About You & Me at the End of the World
This is no ordinary apocalypse…
Hannah Ashton wakes up to silence. The entire city around her is empty, except for one other person: Leo Sterling. Leo might be the hottest boy ever (and not just because he’s the only one left), but he’s also too charming, too selfish, and too much of a disaster for his own good, let alone Hannah’s.
Stuck with only each other, they explore a world with no parents, no friends, and no school and realize that they can be themselves instead of playing the parts everyone expects of them. Hannah doesn’t have to be just an overachieving, music-box-perfect ballerina, and Leo can be more than a slacker, 80s-glam-metal-obsessed guitarist. Leo is a burst of honesty and fun that draws Hannah out, and Hannah’s got Leo thinking about someone other than himself for the first time.
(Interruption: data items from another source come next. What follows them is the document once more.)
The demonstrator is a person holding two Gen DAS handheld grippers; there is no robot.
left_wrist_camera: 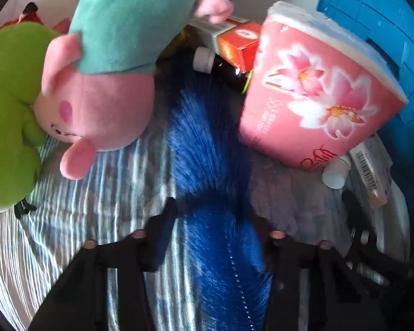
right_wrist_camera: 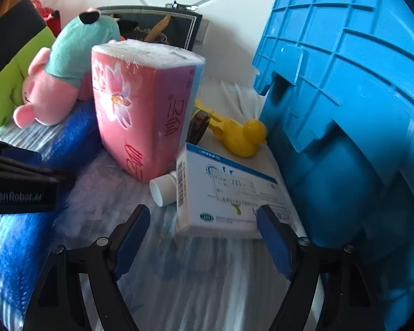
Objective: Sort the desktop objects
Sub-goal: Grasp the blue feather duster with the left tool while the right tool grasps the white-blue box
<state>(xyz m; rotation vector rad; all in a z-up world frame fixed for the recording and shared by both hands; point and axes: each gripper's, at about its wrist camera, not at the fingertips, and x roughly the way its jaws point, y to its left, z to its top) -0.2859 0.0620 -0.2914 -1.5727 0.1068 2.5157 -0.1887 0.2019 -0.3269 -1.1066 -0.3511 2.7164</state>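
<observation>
The right gripper [right_wrist_camera: 204, 237] stands open before the white medicine box [right_wrist_camera: 229, 198], which lies beside the blue crate [right_wrist_camera: 345, 110]. Light, stiff card, it looks best pinched across its narrow sides. The left gripper's [left_wrist_camera: 218, 234] state is unclear.

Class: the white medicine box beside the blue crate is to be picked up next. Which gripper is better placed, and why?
Right. The right gripper is open, with the medicine box just ahead between its fingers. The left gripper points at the blue brush, and the pink tissue pack blocks its way.
</observation>
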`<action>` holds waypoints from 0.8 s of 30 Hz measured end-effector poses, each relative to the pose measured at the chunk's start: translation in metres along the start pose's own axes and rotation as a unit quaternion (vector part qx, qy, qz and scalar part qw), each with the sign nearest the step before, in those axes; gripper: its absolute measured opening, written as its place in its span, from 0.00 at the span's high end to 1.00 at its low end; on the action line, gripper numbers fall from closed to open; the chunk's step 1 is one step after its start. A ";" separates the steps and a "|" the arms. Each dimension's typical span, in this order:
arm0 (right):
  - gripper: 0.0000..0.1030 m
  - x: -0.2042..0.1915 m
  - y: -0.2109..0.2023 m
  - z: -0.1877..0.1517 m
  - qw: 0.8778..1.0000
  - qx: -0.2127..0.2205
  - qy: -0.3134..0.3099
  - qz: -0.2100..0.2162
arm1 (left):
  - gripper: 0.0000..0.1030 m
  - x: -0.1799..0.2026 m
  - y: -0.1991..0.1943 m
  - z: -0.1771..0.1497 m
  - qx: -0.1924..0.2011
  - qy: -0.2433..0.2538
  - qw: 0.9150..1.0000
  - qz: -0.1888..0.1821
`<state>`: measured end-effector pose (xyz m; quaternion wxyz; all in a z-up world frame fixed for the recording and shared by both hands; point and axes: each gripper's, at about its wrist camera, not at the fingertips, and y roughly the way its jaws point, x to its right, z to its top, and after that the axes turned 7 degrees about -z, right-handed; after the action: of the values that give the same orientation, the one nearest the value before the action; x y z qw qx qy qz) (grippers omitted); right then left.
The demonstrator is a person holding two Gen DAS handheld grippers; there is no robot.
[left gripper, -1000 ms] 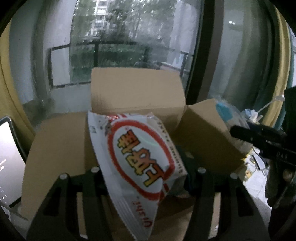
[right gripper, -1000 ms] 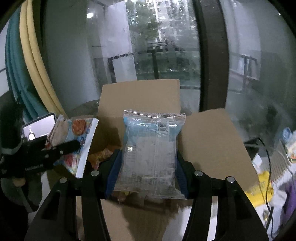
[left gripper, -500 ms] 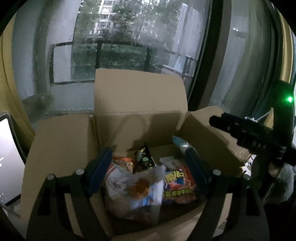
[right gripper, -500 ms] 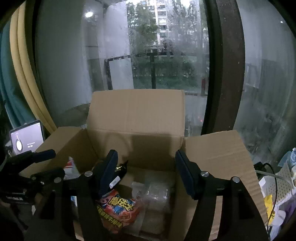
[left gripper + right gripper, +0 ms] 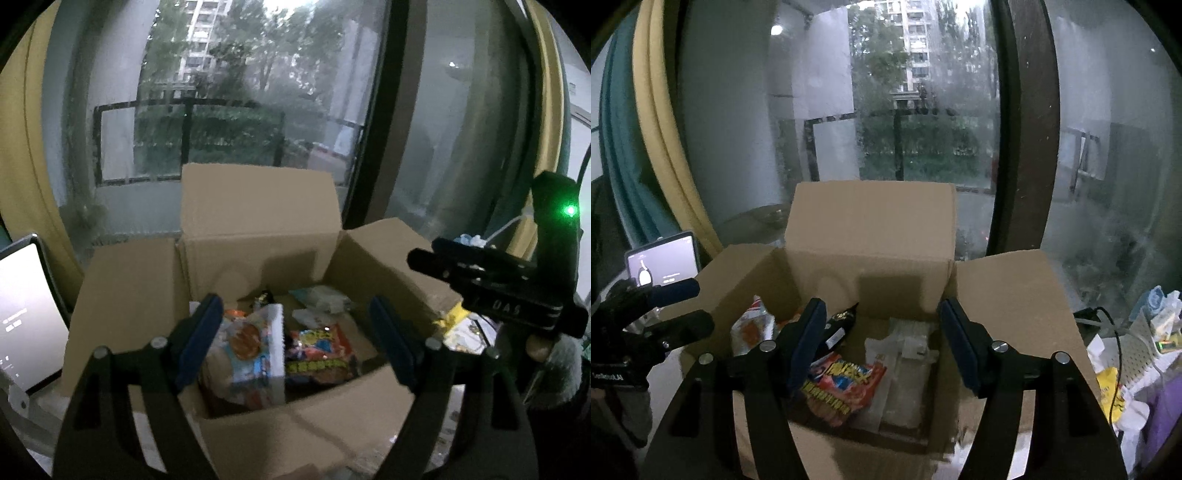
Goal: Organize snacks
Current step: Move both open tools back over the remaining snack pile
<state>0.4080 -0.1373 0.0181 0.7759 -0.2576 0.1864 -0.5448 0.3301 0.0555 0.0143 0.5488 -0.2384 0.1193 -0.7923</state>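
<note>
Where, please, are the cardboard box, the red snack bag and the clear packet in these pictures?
Cardboard box [image 5: 871, 221]: right wrist view, on its upright back flap.
Red snack bag [image 5: 846, 387]: right wrist view, on its printed front.
Clear packet [image 5: 908, 369]: right wrist view, on its flat top.

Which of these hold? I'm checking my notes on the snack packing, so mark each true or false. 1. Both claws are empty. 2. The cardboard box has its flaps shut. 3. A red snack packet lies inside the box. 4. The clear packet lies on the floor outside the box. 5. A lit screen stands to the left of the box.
1. True: the left claw and the right claw stand open with nothing held.
2. False: the cardboard box has its flaps open.
3. True: the red snack packet lies inside.
4. False: the clear packet lies in the box, right of the red one.
5. True: the lit screen stands left of the box.
</note>
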 end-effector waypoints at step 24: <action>0.34 -0.012 -0.108 -0.051 1.000 0.009 0.009 -0.001 | 0.19 0.067 -0.086 -0.043 0.015 0.023 0.999 -0.023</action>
<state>0.2936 -0.1657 0.0427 0.7761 -0.2460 0.1881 -0.5494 0.2193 0.0217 0.0322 0.5313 -0.2143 0.1149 -0.8115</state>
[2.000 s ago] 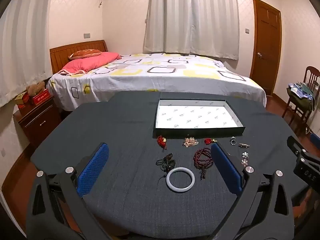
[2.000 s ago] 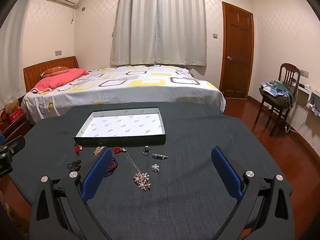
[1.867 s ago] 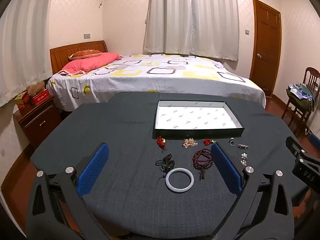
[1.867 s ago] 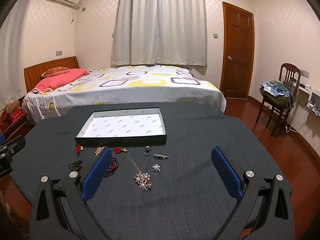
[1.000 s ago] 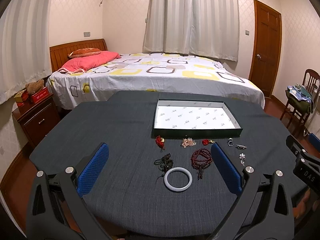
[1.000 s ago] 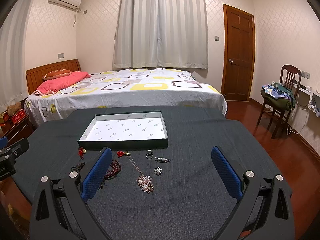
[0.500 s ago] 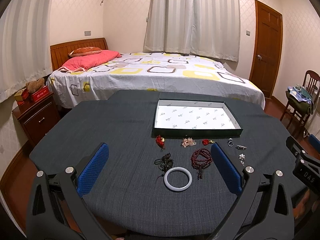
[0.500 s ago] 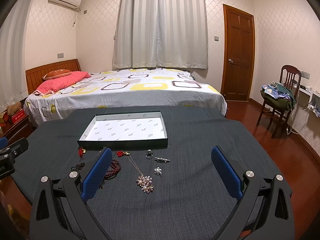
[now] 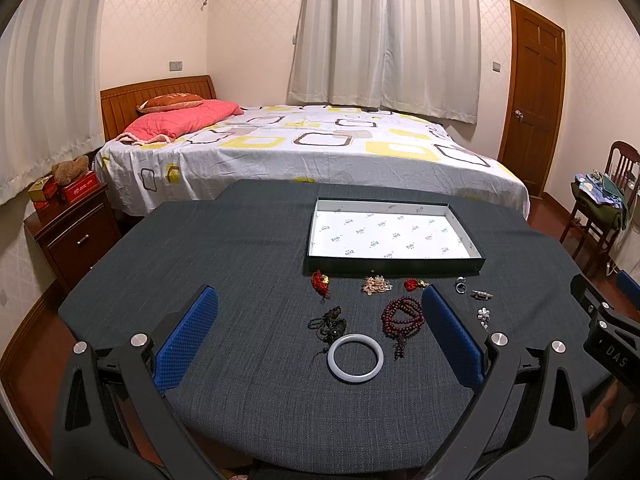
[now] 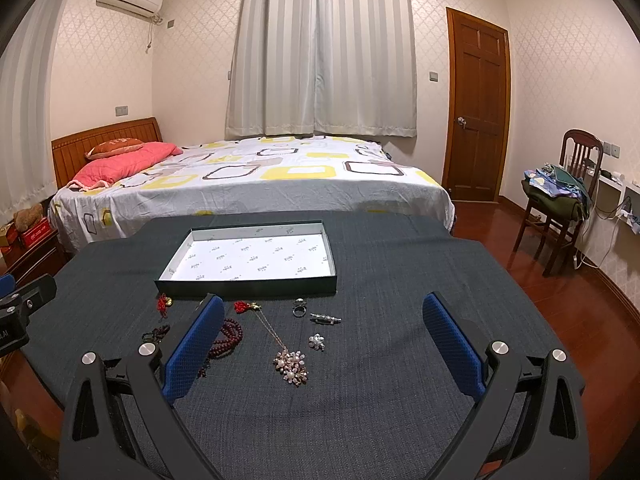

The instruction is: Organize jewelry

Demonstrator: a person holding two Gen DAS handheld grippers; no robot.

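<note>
Both tongs, left and right, are gaping wide, empty; white bangle is looking rigid, slippery: grip across rim.

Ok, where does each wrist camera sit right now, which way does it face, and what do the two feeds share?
Left wrist: rides behind the open left tongs, looking across the dark cloth table at the white jade bangle; the right tongs' tip intrudes at right.
Right wrist: behind the open right tongs, facing the pearl pendant necklace.
Shared: the shallow white-lined tray, dark red bead bracelet, and the bed beyond.
</note>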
Together, they search for answers amid crushing isolation. But while their empty world may appear harmless . . . it’s not. Because nothing is quite as it seems, and if Hannah and Leo don’t figure out what’s going on, they might just be torn apart forever.
ISBN-13: 9781338712636
Publisher: Scholastic, Inc.
Publication date: 07/20/2021
Age Range: 14 – 18 Years
Filed under: Uncategorized
About Amanda MacGregor
Amanda MacGregor works in an elementary library, loves dogs, and can be found on Twitter @CiteSomething.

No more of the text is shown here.